Alors que l’instruction du dossier de financement de Laubapro commence au Commissariat général à l’égalité des territoires, la commissaire du Massif central n’a pas laissé les lauziers et bâtisseurs en pierre sèche dans le doute : « Nous soutiendrons Laubapro, après Laubamac », a déclaré Frédérique Gomez dès l’ouverture du colloque de Florac.

Soucieuse de valoriser tous les savoir-faire d’un territoire « grand comme le Portugal ou l’Irlande », elle appelle à l’union de ses composantes, en particulier la Creuse, trop discrète à ses yeux dans Laubamac. Frédérique Gomez suggère une alliance entre tous les matériaux de construction typiques du Massif Central : « Croisons les filières bois, laine, chanvre et pierre ».

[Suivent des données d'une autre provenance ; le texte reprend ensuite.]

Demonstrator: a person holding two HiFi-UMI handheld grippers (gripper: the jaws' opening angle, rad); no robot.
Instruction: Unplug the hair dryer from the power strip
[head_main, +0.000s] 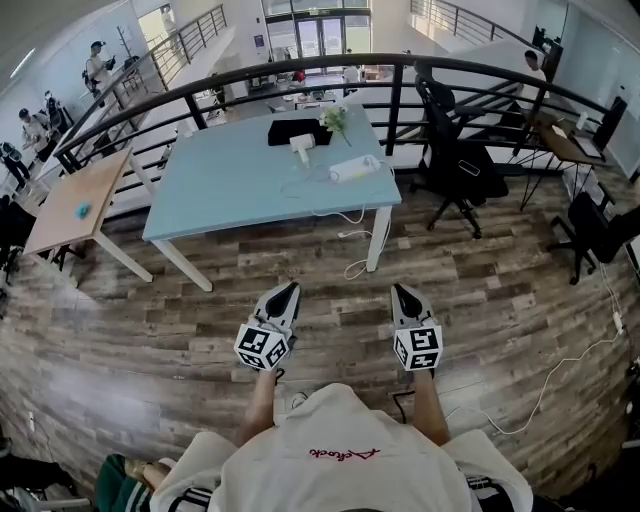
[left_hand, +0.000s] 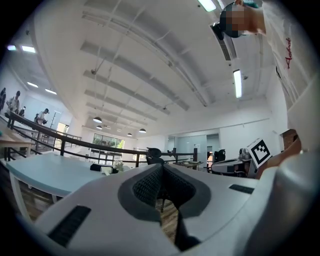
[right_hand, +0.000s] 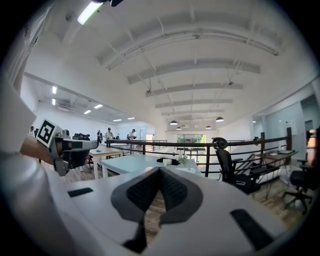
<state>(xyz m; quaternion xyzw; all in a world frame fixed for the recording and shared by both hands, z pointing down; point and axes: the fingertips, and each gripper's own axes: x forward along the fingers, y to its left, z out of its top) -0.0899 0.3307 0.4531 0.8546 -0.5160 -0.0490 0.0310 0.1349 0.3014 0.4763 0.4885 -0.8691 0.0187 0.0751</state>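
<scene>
On the far half of a light blue table (head_main: 230, 180) lies a white hair dryer (head_main: 302, 145) against a black pouch (head_main: 298, 131). A white power strip (head_main: 356, 168) rests near the table's right edge, with a white cord (head_main: 352, 240) trailing off to the floor. My left gripper (head_main: 289, 289) and right gripper (head_main: 401, 290) are held side by side over the wooden floor, well short of the table. Both are shut with nothing between the jaws. In the left gripper view the table (left_hand: 45, 175) is ahead on the left; in the right gripper view the table (right_hand: 135, 163) is straight ahead.
A black railing (head_main: 300, 70) runs behind the table. A black office chair (head_main: 455, 165) stands to the table's right, another chair (head_main: 595, 235) farther right. A small wooden table (head_main: 75, 205) is at the left. A white cable (head_main: 560, 365) lies on the floor at right. People stand far left.
</scene>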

Le granite décoiffant du Sidobre

Avec ses surfaces polies pour un rendu de type zèbre ou léopard, le granite du Sidobre décoiffe. Au sud du Tarn, les 13 carrières et les 100 ateliers du premier territoire français d’extraction et de transformation de la roche cristalline ont engagé une métamorphose radicale en 2017. Source des deux tiers de leur chiffre d’affaires, le marché funéraire avait façonné une image poussiéreuse et des mentalités fatalistes, jusqu’à l’arrivée des aiguillons du design et de la jeunesse.

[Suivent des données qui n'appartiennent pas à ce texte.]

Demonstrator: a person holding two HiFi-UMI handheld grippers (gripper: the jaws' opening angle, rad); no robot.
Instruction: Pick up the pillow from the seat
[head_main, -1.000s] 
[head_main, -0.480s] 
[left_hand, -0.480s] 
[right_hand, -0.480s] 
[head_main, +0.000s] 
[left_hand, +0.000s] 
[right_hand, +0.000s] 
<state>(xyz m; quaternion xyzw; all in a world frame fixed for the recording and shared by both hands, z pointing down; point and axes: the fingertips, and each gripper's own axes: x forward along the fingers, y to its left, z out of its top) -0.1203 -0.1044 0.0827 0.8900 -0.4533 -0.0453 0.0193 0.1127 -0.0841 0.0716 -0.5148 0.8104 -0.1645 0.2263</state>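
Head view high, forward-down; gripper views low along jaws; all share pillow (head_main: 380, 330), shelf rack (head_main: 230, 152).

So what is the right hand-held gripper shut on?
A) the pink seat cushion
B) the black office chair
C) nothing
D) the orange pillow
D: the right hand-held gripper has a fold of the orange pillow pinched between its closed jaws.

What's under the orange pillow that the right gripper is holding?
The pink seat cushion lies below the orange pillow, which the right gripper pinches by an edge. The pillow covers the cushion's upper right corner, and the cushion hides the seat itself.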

« Quand nous avons lancé l’idée de travailler sur les revêtements et les finitions, les entreprises n’y croyaient pas », témoigne Cécile Kieffer, directrice de Granite et pierres du Sidobre. Qu’à cela ne tienne : au début de l’année 2017, l’association mobilise six jeunes designers, coordonnés par Jérôme Tarbourieh. Ordre de mission : associer le granite avec d’autres ressources locales complémentaires, en particulier le bois et le cuivre. Les yeux neufs produisent leur effet : six mois ont suffi pour sortir neuf prototypes à la Paris design week de septembre 2017. Quelques événements plus tard comme le Off du design à Milan ou une exposition à la galerie Via à Paris, la gamme Griffé Sidobre comprend 30 produits de mobilier intérieur ou urbain. Six cœurs de village du Tarn se sont laissé séduire par l’idée d’offrir une vitrine locale à la renaissance du granite. Prochaine étape : à l’instar des granitiers bretons et des exploitants de carrières de pierre de Bourgogne, Granite et pierres du Sidobre va engager une procédure d’indication géographique protégée.